# [WHAT IS BEING ASKED]
With the images omitted, return all of the entries exactly as they stand.

# [Dataset excerpts]
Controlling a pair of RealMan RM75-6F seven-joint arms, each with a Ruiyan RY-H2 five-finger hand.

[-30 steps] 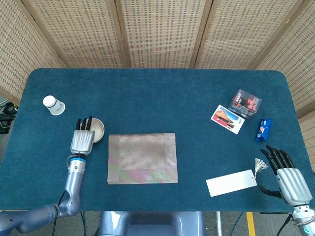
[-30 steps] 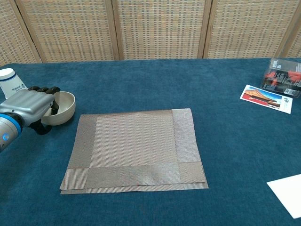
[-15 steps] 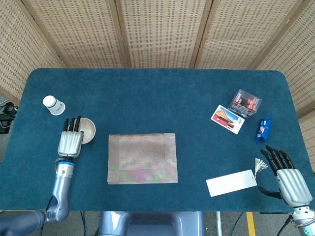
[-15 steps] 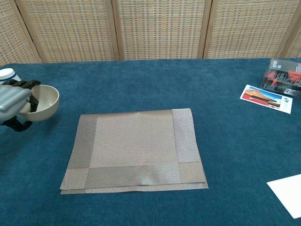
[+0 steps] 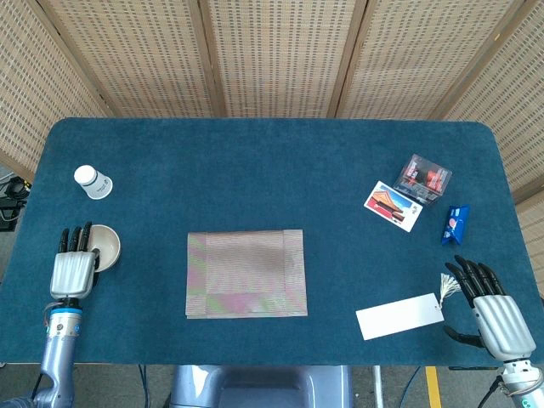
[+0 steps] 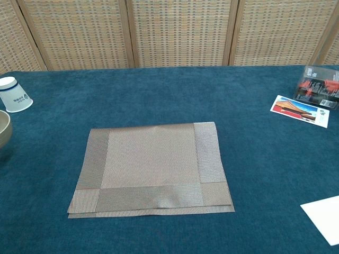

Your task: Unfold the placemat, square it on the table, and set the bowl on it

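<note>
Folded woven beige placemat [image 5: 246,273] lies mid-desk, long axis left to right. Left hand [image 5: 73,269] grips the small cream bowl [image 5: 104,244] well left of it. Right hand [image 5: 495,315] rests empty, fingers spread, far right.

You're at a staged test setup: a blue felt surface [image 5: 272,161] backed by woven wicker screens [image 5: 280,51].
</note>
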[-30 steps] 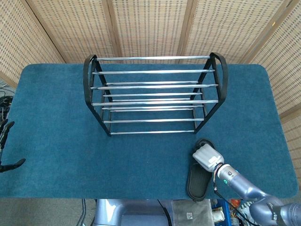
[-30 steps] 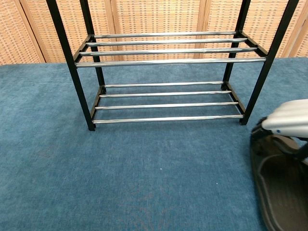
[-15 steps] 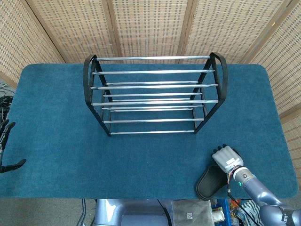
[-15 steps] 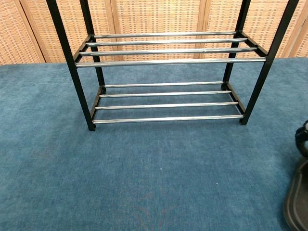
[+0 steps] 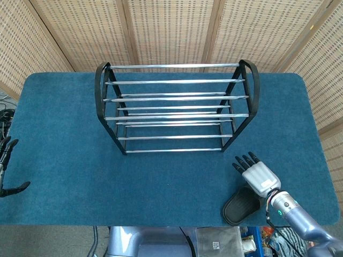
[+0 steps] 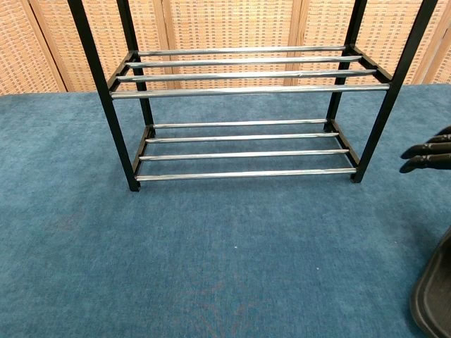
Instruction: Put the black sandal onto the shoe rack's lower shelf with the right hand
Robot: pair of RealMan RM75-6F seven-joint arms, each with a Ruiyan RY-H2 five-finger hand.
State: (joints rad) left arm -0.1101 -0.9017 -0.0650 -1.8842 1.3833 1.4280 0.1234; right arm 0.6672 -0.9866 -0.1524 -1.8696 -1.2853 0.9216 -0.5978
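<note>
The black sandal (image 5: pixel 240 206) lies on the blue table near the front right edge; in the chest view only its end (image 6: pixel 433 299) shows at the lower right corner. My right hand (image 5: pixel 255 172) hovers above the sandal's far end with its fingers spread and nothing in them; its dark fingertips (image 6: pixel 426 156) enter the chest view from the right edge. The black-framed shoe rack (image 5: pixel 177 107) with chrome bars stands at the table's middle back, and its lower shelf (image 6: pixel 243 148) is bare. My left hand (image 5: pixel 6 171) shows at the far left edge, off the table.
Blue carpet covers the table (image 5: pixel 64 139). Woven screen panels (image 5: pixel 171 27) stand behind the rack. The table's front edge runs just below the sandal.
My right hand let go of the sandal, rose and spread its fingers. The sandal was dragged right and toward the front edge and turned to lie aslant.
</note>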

# [EXERCISE RESULT]
Controlling a pair of RealMan RM75-6F seven-joint arms, each with a Ruiyan RY-H2 five-finger hand.

[-30 steps] 
[-30 steps] 
[-15 steps] 
[-15 steps] 
[+0 steps] 
[+0 steps] 

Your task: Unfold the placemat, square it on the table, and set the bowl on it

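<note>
Folded woven beige placemat [image 5: 246,273] lies mid-desk, long axis left to right. Left hand [image 5: 73,269] grips the small cream bowl [image 5: 104,244] well left of it. Right hand [image 5: 495,315] rests empty, fingers spread, far right.

You're at a staged test setup: a blue felt surface [image 5: 272,161] backed by woven wicker screens [image 5: 280,51].
</note>
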[-30 steps] 
[-30 steps] 
[-15 steps] 
[-15 steps] 
[+0 steps] 
[+0 steps] 
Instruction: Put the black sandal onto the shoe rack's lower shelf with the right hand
Robot: pair of RealMan RM75-6F seven-joint arms, each with a Ruiyan RY-H2 five-finger hand.
State: (joints rad) left arm -0.1101 -0.9017 -0.0650 -1.8842 1.3833 1.4280 0.1234; right arm 0.6672 -0.9866 -0.1524 -1.8696 -1.2853 0.9216 -0.5978
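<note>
The black sandal (image 5: pixel 240 206) lies on the blue table near the front right edge; in the chest view only its end (image 6: pixel 433 299) shows at the lower right corner. My right hand (image 5: pixel 255 172) hovers above the sandal's far end with its fingers spread and nothing in them; its dark fingertips (image 6: pixel 426 156) enter the chest view from the right edge. The black-framed shoe rack (image 5: pixel 177 107) with chrome bars stands at the table's middle back, and its lower shelf (image 6: pixel 243 148) is bare. My left hand (image 5: pixel 6 171) shows at the far left edge, off the table.
Blue carpet covers the table (image 5: pixel 64 139). Woven screen panels (image 5: pixel 171 27) stand behind the rack. The table's front edge runs just below the sandal.
My right hand let go of the sandal, rose and spread its fingers. The sandal was dragged right and toward the front edge and turned to lie aslant.
</note>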

The requested output is now complete.